Few human inventions have had as much of an impact on our scientific understanding of the universe and our cultural imagination as the Hubble Space Telescope.
Later today the first set of images from NASA’s new James Webb Space Telescope (JWST) will usher in a generation of images of deep space that will expand our minds in just the same way.
But before we enjoy the fruits of the JWST, let’s have a re-cap of some of Hubble’s greatest successes.
History of Hubble
The space telescope was named after the American astronomer Edwin Hubble who is celebrated for observing that all of the other galaxies we can see in the universe seem to be moving away from us.
Data collected by the Hubble Space Telescope helped uncover evidence that not only was the universe expanding – it was actually accelerating.
While the cause of that acceleration is currently unknown, it earned three of the researchers who discovered it – Saul Perlmutter, Brian Schmidt and Adam Riess – the 2011 Nobel Prize in Physics.
The space telescope has also given us a profound sense of perspective and its colourised images have been an inspiration for much of the space-travel scenes in the Marvel Cinematic Universe.
Hubble Deep Field image
The famous Hubble Deep Field image – a long exposure of a tiny and apparently empty slice of the night sky – revealed thousands of distinct galaxies, potentially all of them as complicated and distinct as our own.
The first JWST image – released yesterday by the President of the United States – was also a deep field shot.
It is the farthest humanity has ever seen in both time and distance, closer to the dawn of time and the edge of the universe, with part of the image showing light from soon after the Big Bang.
Hubble has also uncovered proto-planetary discs in the Orion Nebula where planets are beginning to form, but its age has taken a toll.
Back in 2018 it had to be put into safe mode when two of the telescope’s four gyroscopes failed. Although a fix was found, eventually Hubble will be decommissioned.
Hubble’s discoveries
Its data has been cited in thousands of peer-reviewed papers published in academic journals, and these papers have been referenced in more than 600,000 others – a cascading effect showing the enormous impact that the space telescope has had on our understanding of the universe.
NASA states that this total increases by roughly 150 every day.
Hubble is one of the largest astronomy tools ever put into space. It has been orbiting the Earth since 1990 at an altitude of around 540km, capturing some of the most captivating images of deep space humanity has ever seen.

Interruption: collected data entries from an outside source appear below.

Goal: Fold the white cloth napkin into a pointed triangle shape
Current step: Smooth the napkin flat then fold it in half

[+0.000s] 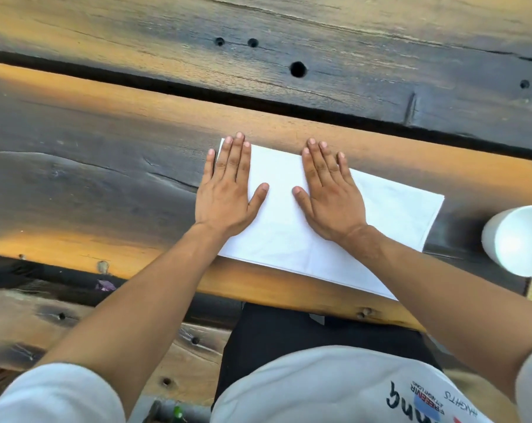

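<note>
The white cloth napkin point(281, 209) lies flat as a long rectangle on the near plank of the wooden table point(90, 178), running from upper left to lower right. My left hand point(228, 190) rests palm down on the napkin's left end, fingers together and straight. My right hand point(329, 190) presses flat on the middle of the napkin, thumb pointing toward the left hand. Neither hand holds anything. The napkin's right half lies uncovered and reaches close to the table's near edge.
A white foam cup point(518, 239) stands at the right edge of the view, just past the napkin's right end. A dark gap point(197, 90) separates the near plank from the far plank. A bench plank point(45, 315) lies below left.
</note>
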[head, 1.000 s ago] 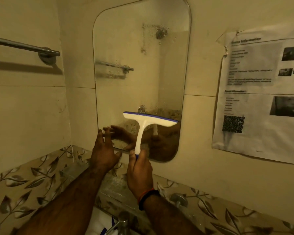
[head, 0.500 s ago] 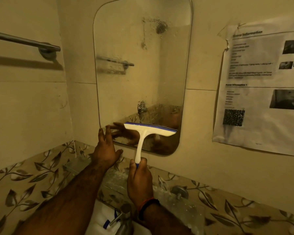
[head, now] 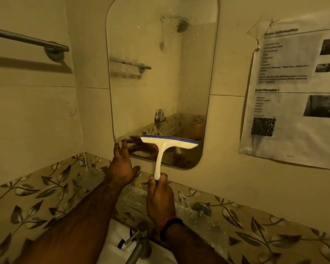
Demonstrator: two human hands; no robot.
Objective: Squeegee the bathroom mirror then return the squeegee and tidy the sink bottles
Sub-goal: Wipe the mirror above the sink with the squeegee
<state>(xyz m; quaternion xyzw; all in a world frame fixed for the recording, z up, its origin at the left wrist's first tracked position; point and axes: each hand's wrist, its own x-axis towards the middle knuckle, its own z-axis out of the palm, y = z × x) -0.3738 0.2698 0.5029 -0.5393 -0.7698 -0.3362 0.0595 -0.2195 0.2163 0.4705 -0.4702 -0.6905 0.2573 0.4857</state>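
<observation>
A rounded mirror hangs on the cream tiled wall, streaked with water drops in its upper and lower parts. My right hand grips the handle of a white squeegee with a blue blade, and the blade lies across the mirror's lower right part. My left hand is spread open, its fingertips resting on the mirror's lower left corner. A blue bottle cap peeks out at the sink beside the tap; the bottles themselves are hidden.
A chrome tap stands at the bottom centre. A glass shelf runs under the mirror, a towel rail is on the left wall and a printed sheet hangs right. Leaf-patterned tiles line the walls below.
The squeegee has slid down the mirror with my right hand, from mid-lower height to near the bottom edge. My left hand stays at the mirror's lower left corner.
</observation>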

Capturing ‘Einstein Rings’
Back in December 2020 it captured an image of one of the most complete “Einstein Rings” ever seen, a phenomenon theorised by the great scientist in his general theory of relativity – and now scientists have published their research into what it was that they were looking at.
A year earlier it discovered a quasar with the brightness of about 600 trillion suns – the brightest ever seen in the early universe.
Its work has been essential to proving the relationship between the mass of black holes at the centre of galaxies and the properties of those galaxies themselves.
Spotting a mysterious dark storm on Neptune
At times its discoveries have baffled scientists. Back in 2020 it spotted a mysterious dark storm on Neptune abruptly reversing its direction, something they say has never been observed before.
The storm, which is wider than the Atlantic Ocean, had been raging in the gas giant’s northern hemisphere since at least 2018, and was slowly drifting towards the planet’s equator where such storms are expected to dissipate.
But instead of going gently to its death, and to the surprise of observers, the vortex suddenly changed direction and doubled back to the north. With so many discoveries under its belt, perhaps Hubble might also surprise us as it faces being replaced by the JWST.